For each line in the data below that has the word "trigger", copy that line.
Segment Open
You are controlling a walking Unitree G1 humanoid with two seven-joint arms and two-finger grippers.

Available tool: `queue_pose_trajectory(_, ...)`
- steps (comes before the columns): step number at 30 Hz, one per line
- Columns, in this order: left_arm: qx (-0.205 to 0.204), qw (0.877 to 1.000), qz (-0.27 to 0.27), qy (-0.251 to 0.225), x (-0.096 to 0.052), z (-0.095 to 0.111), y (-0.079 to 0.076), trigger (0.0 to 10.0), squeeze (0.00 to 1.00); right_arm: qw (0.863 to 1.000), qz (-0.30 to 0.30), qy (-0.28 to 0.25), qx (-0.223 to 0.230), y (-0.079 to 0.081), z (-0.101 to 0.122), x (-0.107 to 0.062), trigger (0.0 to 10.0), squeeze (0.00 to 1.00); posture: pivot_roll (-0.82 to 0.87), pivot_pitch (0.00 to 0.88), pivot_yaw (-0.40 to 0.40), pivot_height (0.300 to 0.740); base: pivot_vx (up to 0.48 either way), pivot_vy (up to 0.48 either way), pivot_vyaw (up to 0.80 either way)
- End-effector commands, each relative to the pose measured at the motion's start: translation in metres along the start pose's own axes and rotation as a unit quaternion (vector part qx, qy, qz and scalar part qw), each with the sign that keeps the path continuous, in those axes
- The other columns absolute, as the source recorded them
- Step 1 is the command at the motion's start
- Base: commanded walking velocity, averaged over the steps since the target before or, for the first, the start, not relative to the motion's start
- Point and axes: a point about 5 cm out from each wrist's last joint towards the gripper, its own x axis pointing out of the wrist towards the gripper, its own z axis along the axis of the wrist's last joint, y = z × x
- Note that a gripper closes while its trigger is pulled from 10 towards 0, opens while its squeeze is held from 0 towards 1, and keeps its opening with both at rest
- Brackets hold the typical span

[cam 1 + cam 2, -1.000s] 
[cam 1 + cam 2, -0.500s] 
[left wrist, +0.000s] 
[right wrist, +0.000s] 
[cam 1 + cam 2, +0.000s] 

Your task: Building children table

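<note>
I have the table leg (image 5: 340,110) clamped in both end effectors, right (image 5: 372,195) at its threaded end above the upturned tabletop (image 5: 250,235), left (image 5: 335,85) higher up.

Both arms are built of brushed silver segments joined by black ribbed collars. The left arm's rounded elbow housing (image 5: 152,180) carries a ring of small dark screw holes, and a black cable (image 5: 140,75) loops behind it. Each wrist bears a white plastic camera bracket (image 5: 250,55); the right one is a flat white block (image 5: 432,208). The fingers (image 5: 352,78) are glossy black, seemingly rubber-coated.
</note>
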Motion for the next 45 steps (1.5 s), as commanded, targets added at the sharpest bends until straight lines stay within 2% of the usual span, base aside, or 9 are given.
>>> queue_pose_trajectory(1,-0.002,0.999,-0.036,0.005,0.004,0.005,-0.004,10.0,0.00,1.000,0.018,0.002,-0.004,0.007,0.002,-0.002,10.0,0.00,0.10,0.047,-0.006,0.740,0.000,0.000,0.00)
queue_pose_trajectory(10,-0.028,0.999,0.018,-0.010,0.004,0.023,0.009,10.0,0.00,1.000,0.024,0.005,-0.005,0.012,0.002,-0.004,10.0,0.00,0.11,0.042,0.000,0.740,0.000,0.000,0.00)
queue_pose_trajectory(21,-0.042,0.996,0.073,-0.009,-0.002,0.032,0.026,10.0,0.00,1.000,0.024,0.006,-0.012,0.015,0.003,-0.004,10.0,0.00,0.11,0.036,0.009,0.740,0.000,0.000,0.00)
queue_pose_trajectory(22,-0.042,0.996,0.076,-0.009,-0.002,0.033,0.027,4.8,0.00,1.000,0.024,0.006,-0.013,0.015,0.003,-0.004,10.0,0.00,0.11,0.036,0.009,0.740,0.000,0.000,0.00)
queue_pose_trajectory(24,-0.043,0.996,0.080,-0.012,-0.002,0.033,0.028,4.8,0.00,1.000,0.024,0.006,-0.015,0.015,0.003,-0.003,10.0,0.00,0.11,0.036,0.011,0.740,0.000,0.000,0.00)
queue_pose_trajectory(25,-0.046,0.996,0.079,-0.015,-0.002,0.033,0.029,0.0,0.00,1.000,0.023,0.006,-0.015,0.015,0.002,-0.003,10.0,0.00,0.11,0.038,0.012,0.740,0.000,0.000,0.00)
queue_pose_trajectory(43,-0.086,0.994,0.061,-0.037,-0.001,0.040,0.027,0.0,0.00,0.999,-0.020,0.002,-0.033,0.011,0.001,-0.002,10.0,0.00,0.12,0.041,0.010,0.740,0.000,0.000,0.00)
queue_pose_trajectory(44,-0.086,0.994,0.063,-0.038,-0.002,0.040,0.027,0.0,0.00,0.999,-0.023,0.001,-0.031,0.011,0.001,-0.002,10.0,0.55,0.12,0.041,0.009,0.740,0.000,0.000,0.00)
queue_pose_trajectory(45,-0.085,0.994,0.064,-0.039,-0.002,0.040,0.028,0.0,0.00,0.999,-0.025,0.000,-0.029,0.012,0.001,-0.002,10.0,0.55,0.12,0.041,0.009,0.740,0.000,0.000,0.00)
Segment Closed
Response to the task
- Columns, in this order: left_arm: qx (-0.205 to 0.204), qw (0.877 to 1.000), qz (-0.27 to 0.27), qy (-0.251 to 0.225), x (-0.096 to 0.052), z (-0.095 to 0.111), y (-0.079 to 0.076), trigger (0.0 to 10.0), squeeze (0.00 to 1.00); right_arm: qw (0.863 to 1.000), qz (-0.30 to 0.30), qy (-0.28 to 0.25), qx (-0.223 to 0.230), y (-0.079 to 0.081), z (-0.101 to 0.122), x (-0.107 to 0.062), trigger (0.0 to 10.0), squeeze (0.00 to 1.00); posture: pivot_roll (-0.82 to 0.87), pivot_pitch (0.00 to 0.88), pivot_yaw (-0.40 to 0.40), pivot_height (0.300 to 0.740); base: pivot_vx (up to 0.48 either way), pivot_vy (up to 0.48 either way), pivot_vyaw (up to 0.80 either way)
- Note that a gripper closes while its trigger is pulled from 10 towards 0, opens while its squeeze is held from 0 towards 1, and keeps its opening with both at rest

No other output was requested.